SKÓRZANA DZIKOŚĆ
- I jak? – spytała Kinga.
- I nijak – odpowiedziała równie inteligentnie Agata.
- Czyli co?
- To znaczy, że nie wiem.
- Co nie wiesz?! Przecież ustaliłyśmy już, że coś ze skóry.
- W „Amorku” nic takiego nie było – broniła się Agata.
- Nie mów mi, że w sex shopie nie znalazłaś nic ze skóry!
- No mówię ci, że nic normalnego nie było! Były tylko takie maski na twarze i pejcze.
- Maski z reguły są na twarz.
- W tej kwestii nigdy nic nie wiadomo. Wolałam się wyrażać precyzyjnie.
- To może tę maskę?
- Eee tam, lepiej nie. Bielizna to jeszcze przejdzie, ale maski i pejcza to nam Natala nie daruje.
- Ale na osiemnastkę zawsze kupuje się coś zwariowanego – upierała się Kinga, która zmuszona była z racji swojej niepełnoletniości wysłać na zakupy samą przyjaciółkę. – Pamiętasz jak Krzyś dostał kaktusowe peniski?
- Mówię ci, że to by było już za grubo – ostrzegała Agata.
- No to co robimy?
- Podobno trzydzieści kilometrów stąd jest świetny sex shop. Możemy jutro pojechać.
- Ja nie mam osiemnastu. Nie wpuszczą mnie – zastrzegła Kinga.
- Sama nie jadę!
- No dobra, a jak nic nie będzie, to się jej wibrator kupi i już.
***
- Nie – Kinga skrzywiła się. – Pan nie rozumie. Nam nie chodzi o taką bieliznę, tylko o bieliznę ze skóry. Wie pan, taką ...skórzaną dzikość – Kinga wstrząsnęła ramionami.
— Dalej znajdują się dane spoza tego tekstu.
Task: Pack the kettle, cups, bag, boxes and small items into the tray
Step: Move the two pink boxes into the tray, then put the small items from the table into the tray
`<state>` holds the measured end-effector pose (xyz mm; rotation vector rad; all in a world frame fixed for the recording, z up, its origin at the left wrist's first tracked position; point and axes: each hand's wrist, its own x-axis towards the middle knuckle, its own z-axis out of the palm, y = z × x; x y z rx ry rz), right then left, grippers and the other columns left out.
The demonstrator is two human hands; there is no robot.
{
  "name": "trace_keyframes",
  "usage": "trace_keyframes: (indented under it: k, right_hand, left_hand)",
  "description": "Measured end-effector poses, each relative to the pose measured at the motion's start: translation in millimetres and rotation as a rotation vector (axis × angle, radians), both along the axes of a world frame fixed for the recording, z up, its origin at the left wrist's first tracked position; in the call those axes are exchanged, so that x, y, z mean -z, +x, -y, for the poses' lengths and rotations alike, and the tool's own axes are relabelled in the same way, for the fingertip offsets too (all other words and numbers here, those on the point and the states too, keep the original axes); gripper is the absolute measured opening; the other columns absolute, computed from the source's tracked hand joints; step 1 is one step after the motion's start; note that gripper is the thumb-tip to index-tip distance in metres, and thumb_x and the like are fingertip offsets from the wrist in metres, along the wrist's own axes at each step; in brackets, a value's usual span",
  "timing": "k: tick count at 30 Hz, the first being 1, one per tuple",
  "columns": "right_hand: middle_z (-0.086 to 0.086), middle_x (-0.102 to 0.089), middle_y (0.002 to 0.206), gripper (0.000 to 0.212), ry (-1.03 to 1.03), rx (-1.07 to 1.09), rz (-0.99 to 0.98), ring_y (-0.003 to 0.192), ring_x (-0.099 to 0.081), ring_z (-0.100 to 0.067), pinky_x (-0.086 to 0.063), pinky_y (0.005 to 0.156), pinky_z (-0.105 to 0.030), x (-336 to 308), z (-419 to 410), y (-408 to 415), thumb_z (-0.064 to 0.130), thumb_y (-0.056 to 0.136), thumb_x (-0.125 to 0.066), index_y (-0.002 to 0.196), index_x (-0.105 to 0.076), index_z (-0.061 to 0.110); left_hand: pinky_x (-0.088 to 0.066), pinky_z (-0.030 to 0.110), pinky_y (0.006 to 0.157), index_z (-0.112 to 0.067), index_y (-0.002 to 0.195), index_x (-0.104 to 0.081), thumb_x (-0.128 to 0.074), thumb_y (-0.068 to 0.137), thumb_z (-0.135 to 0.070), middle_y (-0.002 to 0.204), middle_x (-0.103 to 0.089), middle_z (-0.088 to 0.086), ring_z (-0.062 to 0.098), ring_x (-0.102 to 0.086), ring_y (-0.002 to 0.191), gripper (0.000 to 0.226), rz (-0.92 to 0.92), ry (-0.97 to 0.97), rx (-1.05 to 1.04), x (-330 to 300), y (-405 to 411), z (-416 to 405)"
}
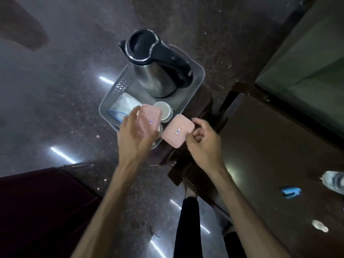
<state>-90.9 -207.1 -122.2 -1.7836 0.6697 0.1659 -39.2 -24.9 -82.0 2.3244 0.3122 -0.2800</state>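
Note:
A grey plastic tray (198, 75) rests on a small dark stool. A steel kettle (154, 71) with a black lid and handle stands upright at the tray's far end. A clear bag (122, 106) with a blue cord lies at the near left of the tray, and white cups (163, 109) sit beside it. My left hand (133, 138) holds a pink box (149, 121) over the tray's near end. My right hand (203, 144) grips a second pink box (176, 130) at the tray's near right edge.
A dark wooden table (279, 146) lies to the right, with a blue item (290, 191), a plastic bottle (335, 181) and a small crumpled piece (319, 225) on it. A green surface (307, 62) is at the far right. A dark red seat (37, 211) is at lower left. Polished stone floor surrounds the stool.

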Motion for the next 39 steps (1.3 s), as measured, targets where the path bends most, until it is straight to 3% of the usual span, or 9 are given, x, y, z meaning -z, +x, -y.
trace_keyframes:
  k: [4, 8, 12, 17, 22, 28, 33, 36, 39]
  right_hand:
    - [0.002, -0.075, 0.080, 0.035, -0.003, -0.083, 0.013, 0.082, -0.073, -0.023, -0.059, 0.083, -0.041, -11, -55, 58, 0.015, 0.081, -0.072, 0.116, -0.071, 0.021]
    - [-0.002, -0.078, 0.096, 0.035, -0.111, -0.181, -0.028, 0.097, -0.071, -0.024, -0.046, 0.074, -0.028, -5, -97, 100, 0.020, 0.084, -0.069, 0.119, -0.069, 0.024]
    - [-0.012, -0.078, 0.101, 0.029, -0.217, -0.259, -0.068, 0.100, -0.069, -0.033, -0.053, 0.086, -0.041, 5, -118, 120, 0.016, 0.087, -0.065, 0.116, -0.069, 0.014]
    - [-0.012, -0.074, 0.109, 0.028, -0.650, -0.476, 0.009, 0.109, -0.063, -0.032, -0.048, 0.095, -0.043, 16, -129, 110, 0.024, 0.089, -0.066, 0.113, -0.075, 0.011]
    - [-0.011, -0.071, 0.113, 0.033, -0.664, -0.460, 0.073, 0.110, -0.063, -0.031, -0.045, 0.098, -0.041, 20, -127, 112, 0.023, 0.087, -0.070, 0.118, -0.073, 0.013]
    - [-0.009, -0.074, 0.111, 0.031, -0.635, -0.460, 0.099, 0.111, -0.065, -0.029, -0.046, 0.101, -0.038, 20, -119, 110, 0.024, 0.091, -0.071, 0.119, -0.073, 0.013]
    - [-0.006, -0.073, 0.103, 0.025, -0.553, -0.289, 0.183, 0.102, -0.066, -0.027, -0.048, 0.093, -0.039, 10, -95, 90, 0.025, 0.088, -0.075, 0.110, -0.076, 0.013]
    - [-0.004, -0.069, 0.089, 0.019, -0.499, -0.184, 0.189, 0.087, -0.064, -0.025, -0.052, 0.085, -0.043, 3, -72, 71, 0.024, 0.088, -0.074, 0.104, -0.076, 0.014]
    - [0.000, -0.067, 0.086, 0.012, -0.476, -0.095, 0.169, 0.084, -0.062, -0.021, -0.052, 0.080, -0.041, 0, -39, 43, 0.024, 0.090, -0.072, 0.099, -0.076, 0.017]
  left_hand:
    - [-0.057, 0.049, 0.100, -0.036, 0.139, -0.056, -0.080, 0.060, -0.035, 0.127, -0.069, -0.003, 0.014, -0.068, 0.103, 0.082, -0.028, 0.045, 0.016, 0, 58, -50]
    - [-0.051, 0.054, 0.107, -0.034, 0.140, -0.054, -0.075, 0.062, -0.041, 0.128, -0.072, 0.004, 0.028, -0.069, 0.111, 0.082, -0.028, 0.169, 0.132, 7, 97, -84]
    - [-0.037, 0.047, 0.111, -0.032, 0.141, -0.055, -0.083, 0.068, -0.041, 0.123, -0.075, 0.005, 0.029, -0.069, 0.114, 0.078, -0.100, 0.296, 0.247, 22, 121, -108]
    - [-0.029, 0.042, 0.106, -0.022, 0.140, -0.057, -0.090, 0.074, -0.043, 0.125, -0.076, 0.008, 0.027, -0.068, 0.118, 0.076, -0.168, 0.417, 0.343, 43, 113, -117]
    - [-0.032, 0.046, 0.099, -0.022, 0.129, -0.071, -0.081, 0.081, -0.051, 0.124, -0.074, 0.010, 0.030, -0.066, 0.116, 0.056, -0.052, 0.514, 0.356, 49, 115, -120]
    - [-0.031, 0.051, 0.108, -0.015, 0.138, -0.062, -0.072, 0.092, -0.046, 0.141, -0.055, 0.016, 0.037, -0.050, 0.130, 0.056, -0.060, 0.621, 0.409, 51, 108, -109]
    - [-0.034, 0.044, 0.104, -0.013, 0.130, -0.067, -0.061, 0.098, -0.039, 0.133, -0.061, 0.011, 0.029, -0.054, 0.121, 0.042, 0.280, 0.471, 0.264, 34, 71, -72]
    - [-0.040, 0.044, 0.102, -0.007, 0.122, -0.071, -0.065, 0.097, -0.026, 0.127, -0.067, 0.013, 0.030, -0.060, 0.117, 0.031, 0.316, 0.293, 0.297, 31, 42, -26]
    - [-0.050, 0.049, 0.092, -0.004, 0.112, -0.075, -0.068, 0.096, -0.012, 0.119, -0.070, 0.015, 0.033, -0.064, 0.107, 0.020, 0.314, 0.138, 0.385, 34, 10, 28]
Od kilku minut stały w sklepie i usiłowały wytłumaczyć czego tak naprawdę poszukiwały.
- Ale mówicie, że to na osiemnastkę – powiedział sprzedawca. – No to co? Ta jest zła? – podsunął różowy komplet.
- Nasza koleżanka nie jest landrynką – spokojnie powiedziała Kinga. – Ona ma ognisty temperament i uwielbia dominować – Kinga zastanawiała się przez chwilę co powiedziała by sama Nata na taką jej charakterystykę. - Poza tym – dodała - taki sam komplet mogę kupić w normalnym sklepie, tylko znacznie taniej. Już panu mówiłam, że nam chodzi raczej o coś bardziej dzikiego.
- To może w lamparcią skórę? – nie dawał za wygraną sprzedawca.
- Nie dogadamy się – westchnęła Kinga. – Niech pan da jakiś fajny wibrator i będziemy miały z głowy. I pana, i nią.
- A jaki sobie panie życzą?
- Najlepiej taki z przyklejonym do niego facetem – uśmiechnęła się Agata i włączyła do rozmowy.
Do tej pory stała grzecznie przy drzwiach, skąd miała najlepszy widok na cały sklep. Kiedy już obejrzała wszystkie półki i zastanowiła nad ewentualnym zastosowaniem długich patyczków, podobnych nieco do takich, jakimi czyści się uszy, postanowiła przyjść z pomocą Kindze.
- Nic szczególnego – kontynuowała. - Metr osiemdziesiąt, niebieskie oczy, blond włosy...
- Niech pan sam wybierze – przerwała Kinga.
- To może ten? – pokazał jeden z egzemplarzy. – materiał do złudzenia przypomina ludzką skórę, możliwość zróżnicowania siły wibracji... klientki raczej go sobie chwalą.
- A nie ma pan czarnego? Nata zawsze marzyła o Murzynie – przerwała mu Agata.
- Może być – Kinga miała już dość. – Bierzemy, nawet jeśli nie ma pan Murzyna na składzie.